Giving all of its 3,700 Sioux Falls workers, not just the starters, a $1.75/hour raise for a year and a $520 bonus woulf cost Smithfield $14.9 million. Meanwhile, Smithfield’s owners are offering investors almost 130 times that much to buy back stock and boost their portfolios:

WH Group, the world’s largest pork producer, surged to a 14-month-high after the company offered as much as HK$14.95 billion (US$1.93 billion) to buy back 13 per cent of its capital at a premium as the stock underperformed the market in 2020 and this year.

The stock rose 11 per cent to an intraday high of HK$7.54 on Monday, its highest level since April 2020, before closing at HK$7.33 on Monday. Hong Kong’s benchmark Hang Seng Index fell 0.5 per cent on the same day.

The share price rose after the firm offered to pay HK$7.80 each to cancel 1.92 billion of its outstanding shares in the buyback to “enhance shareholder value”, according to an exchange filing on Sunday. BofA Securities and Morgan Stanley are the agents conducting the buyback on its behalf, it added [Enoch Yiu, “World’s Largest Pork Producer WH Group Makes US$1.93 Billion BUyback Offer to Boost Valuye as Sotck Underperforms Market,” South China Morning Post, 2021.06.07].

Ah, investor power….

7 Comments

  1. El Rayo X

    American labor has come a long way. In the old days, when you posed a threat to the Chinese, they sent in the tanks and killed everyone.

  2. mike from iowa

    Gonzalez? Meaning no offense, but Gonzalez has the ring of a deeply rooted, well entrenched South Dakota moniker,. probably a descendant of the Conquistadors from Spain..

  3. jerry

    Chinese owners are pretty damn smart. That’s why they are way ahead of the West in business matters. While the west was still playing marbles with rabbit poop, the Chinese were trading around the world. Ask yourself why Wall Street is going big in China. The answer is because we Americans are not doing it here, thanks to Thune and Rounds, the best buds China could ever ask for.

    Good on the workers at Smithfield, they deserve a whole lot more for the work they do.

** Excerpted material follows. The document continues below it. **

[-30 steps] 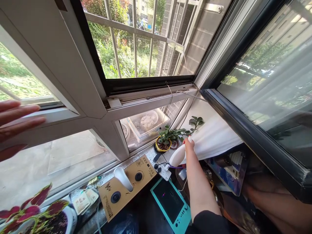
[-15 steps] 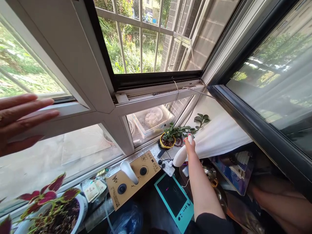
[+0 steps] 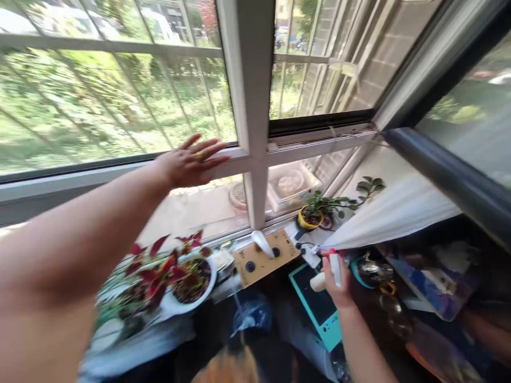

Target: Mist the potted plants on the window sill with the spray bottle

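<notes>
- The person's left hand (image 3: 191, 164) is staying open at 10 o'clock of the view, and its spread fingers (image 3: 211, 150) are pressing flat on the white window frame (image 3: 249, 106); it is grasping nothing.
- A ring (image 3: 199, 155) is sitting on one finger of this hand.
- The right hand (image 3: 334, 282) is closing around a white spray bottle (image 3: 336, 270) at 4 o'clock, so it is grasping this bottle, not released.
- The bottle is leaning to the side, and its red head (image 3: 331, 251) is pointing toward 12 o'clock, just beside the tip of a white curtain (image 3: 395, 213), which is stretching toward 3 o'clock.
- A small plant in a yellow pot (image 3: 310, 219) is standing on the sill at 3 o'clock.
- A cardboard panel (image 3: 279, 250) with a white handle (image 3: 262, 243) is lying on the sill at 6 o'clock.
- A red-leaved plant in a white bowl (image 3: 191, 282) is sitting at 7 o'clock.
- A teal tablet (image 3: 315, 303) is lying under the right hand.
</notes>
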`<state>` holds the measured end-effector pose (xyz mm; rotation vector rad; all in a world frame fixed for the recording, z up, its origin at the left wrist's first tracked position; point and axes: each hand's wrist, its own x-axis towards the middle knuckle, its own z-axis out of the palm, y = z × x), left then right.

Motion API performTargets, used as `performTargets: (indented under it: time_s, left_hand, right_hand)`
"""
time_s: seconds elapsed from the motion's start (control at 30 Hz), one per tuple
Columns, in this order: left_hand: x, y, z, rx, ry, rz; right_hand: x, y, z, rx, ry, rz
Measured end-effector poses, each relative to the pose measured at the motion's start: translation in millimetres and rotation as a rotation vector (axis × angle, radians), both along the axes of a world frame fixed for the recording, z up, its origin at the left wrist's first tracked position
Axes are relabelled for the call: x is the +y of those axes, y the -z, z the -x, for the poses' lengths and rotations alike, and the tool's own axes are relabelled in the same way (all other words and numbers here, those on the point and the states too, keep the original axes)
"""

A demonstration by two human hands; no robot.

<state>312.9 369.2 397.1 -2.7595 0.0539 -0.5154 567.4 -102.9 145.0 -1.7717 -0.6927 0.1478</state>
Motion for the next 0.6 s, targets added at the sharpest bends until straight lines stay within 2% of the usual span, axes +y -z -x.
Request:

  4. They should have held out for more.

  5. Porter Lansing

    – Our nature as humans is to expend as little energy as possible to get what we want or need.
    – Longtime employees expect to receive raises.
    – They also became less enthusiastic about the work.
    – And, they are a potential source of internal workplace discontent.
    – A dug-in, blue-collar work force represents “a march to
    mediocrity”.
    – To encourage employee turnover, after three years on the job,
    hourly workers no longer receive automatic raises.
    – Bonuses are offered to people who quit.
    – There is limited upward mobility for hourly workers.
    – Managers are not chosen from current employees. They are hired
    from outside sources.
    – The number of workers who leave the company over a full year is
    larger than the total level of employment.
    – This business model is how Amazon made Jeff Bezos the richest
    employer worldwide.

    ~ China IS smarter than America.
    ~ Bezo’s model is unsustainable in the long run.
    ~Smithfield’s is the free market exemplified.
    ~China is the future, like it or lump it.

  6. Arlo Blundt

    well…as I understand it, 51%of all Chinese “private” companies are owned by the Chinese government aka the Communist Party or one of its entities(most commonly, the Chinese Army). Only 49% of the shares are on the market. If I’m wrong, please correct me. The financial status, in US terms, of Chinese owned business entities is shielded by the Chinese government and is really unknown. China has a hybrid economic system which resembles a state sponsored fascism.

  7. Porter, it never has to be a march to mediocrity. You should check out the IBEW, when my dad was head of it he communicated the upward mobility, you can always go upward in each company depending on what you are willing to learn, if you want that is. Without unions it is exactly what you say. Where I worked all of the adjuncts had virtually no chance of becoming full time, period. Why pay more for someone you already have?